After opening the thoracic and abdominal cavities, a macroscopic examination of the main organs (digestive tract, heart, kidneys, liver, lungs, pancreas, spleen and any other organs with obvious abnormalities) was performed.

Preservation of tissues:
No organ samples were taken.

Statistics:

The interpretation of results was based on the flow charts of Annex 3 of the OECD Guideline No. 423, 22 March 1996.

Results and discussion

Mortality:

No mortality was observed at 200 and 2000mg/kg

Clinical signs:

other: No clinical signs was observed in the animals given 200 mg/kg. At the 2000 mg/kg dose-level, no clinical signs were noted in males. In females, piloerection and dyspnea, together with hypoactivity and rhinorrea in 2/3 animals on day 1, were observed in al

Gross pathology:

Macroscopic examination of the main organs of the animals revealed no apparent abnormalities.

Applicant's summary and conclusion

Interpretation of results:

not classified

Remarks:

Migrated information Criteria used for interpretation of results: other: REGULATION (EC) No 1272/2008 OF THE EUROPEAN PARLIAMENT AND OF THE COUNCIL of 16 December 2008

Conclusions:

The oral LD0 of DIBENZYL TRITHIOCARBONATE is higher than or equal to 2000 mg/kg in rats.

Executive summary:

The acute oral toxicity of DIBENZYL TRITHIOCARBONATE was evaluated in rats according to OECD N°423 guideline (December 17^th2001).DIBENZYL TRITHIOCARBONATE was administered by oral route (gavage at 200 and 2000 mg/kg) to groups of 3 male and/or female fasted Sprague-Dawley rats.

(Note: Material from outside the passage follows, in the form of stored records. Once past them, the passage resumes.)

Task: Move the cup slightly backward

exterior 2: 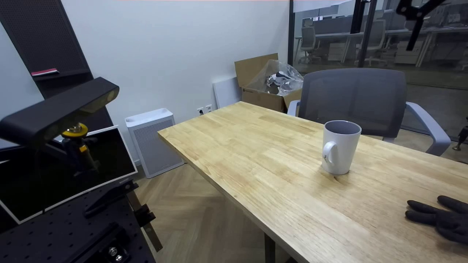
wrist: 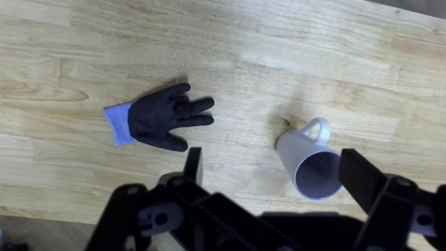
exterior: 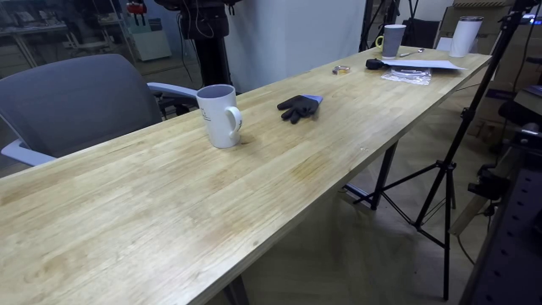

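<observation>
Wrist view: pincer point(wrist: 273, 164) spread wide, w/ nothing held; mug point(wrist: 307, 161) at 4 o'clock, off-ctr. If lowered now, nearer finger point(wrist: 360, 179) might clip rim & tip it.

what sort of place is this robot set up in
Probably an office, perhaps one used as a lab: desks show through a glass wall, a mesh-backed chair stands at the wooden table, and a black tripod stands beside it.

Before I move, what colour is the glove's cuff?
The cuff is violet-blue, seen best in the wrist view.
</observation>
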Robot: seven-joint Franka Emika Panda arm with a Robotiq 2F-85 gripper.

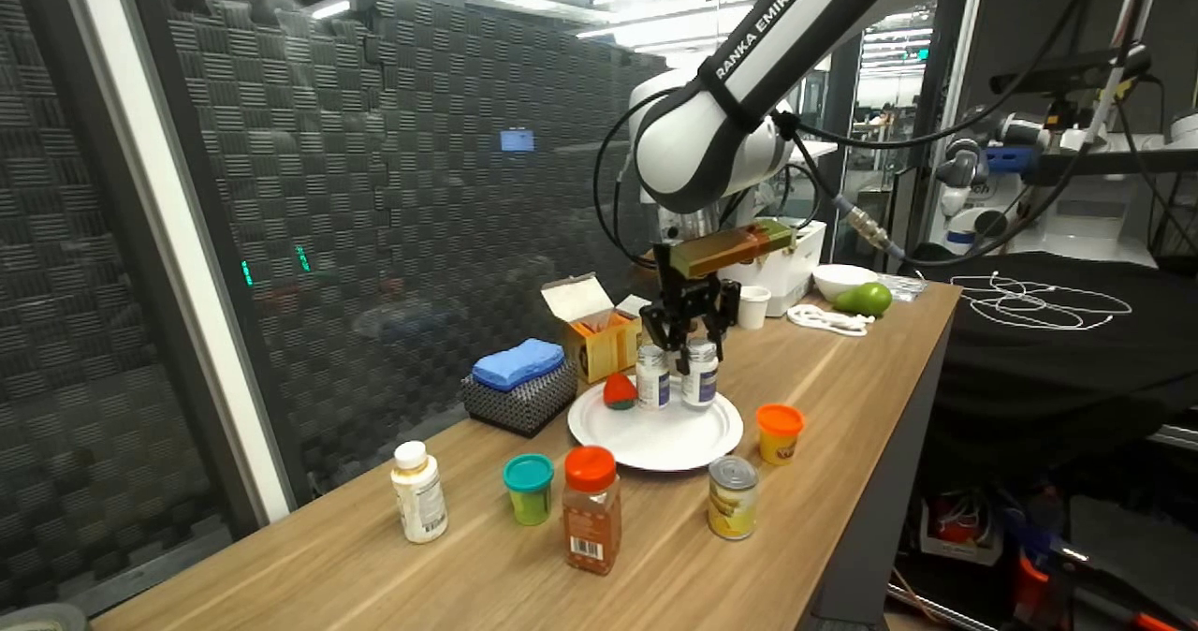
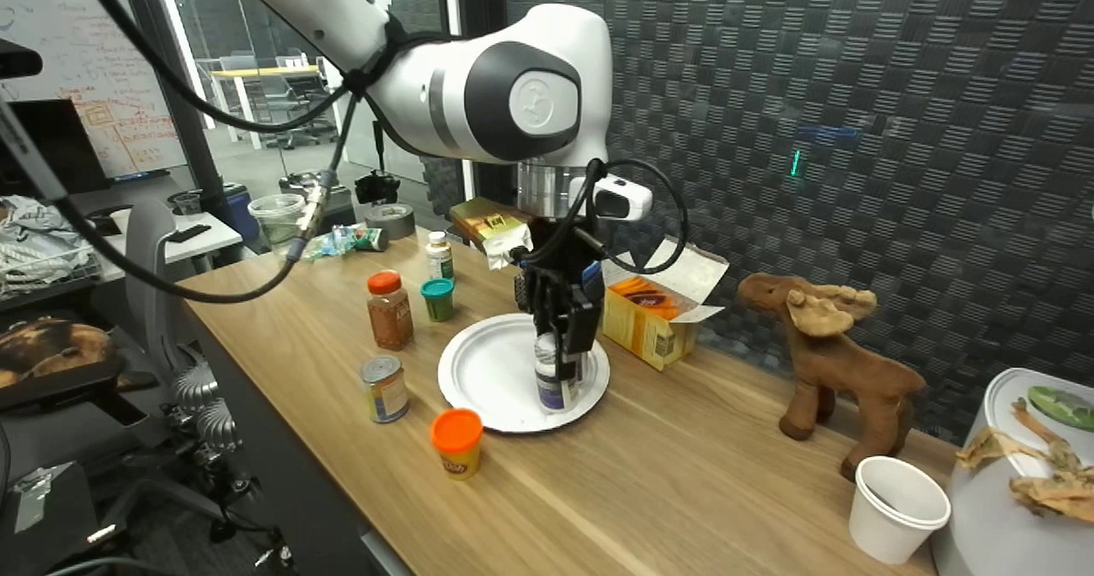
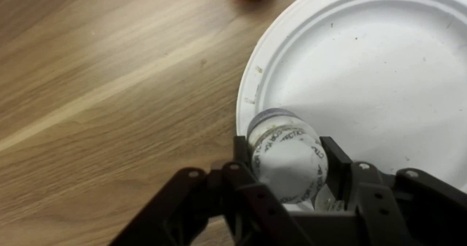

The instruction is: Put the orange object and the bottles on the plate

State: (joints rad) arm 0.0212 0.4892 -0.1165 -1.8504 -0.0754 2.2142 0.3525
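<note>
White plastic fills the claw's (image 3: 284,151) pinch: a bottle (image 1: 700,383) at the plate's (image 1: 646,439) rim, a second bottle (image 1: 652,383) just beside. If the held base overlaps the rim, release might tip it; spreading the claw could knock the neighbour. The orange tub (image 1: 779,436) stands between plate and bench's (image 1: 833,378) long edge.

Exterior views from opposite ends of table (image 1: 674,565), angled down, wrist view close, facing downward, plate (image 1: 655,440) in all 3
</note>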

No clinical signs and no mortality were observed in the animals given 200 mg/kg. At the 2000 mg/kg dose-level, no mortality occurred. No clinical signs were noted in males. In females, piloerection and dyspnea, together with hypoactivity and rhinorrea in 2/3 animals on day 1, were observed in all animals on days 1 and 2. The overall body weight gain of the animals given 200 mg/kg was not affected by treatment with the test item. The body weight gain of the males given 2000 mg/kg was slightly reduced during the first week of the study, when compared to historical control animals. The overall body weight gain of the females treated at 2000 mg/kg was similar to that of historical control animals. At necropsy, no apparent abnormalities were observed.

Under these experimental conditions, the oral LD0 of DIBENZYL TRITHIOCARBONATE in rat is higher than or equal to 2000 mg/kg in rats.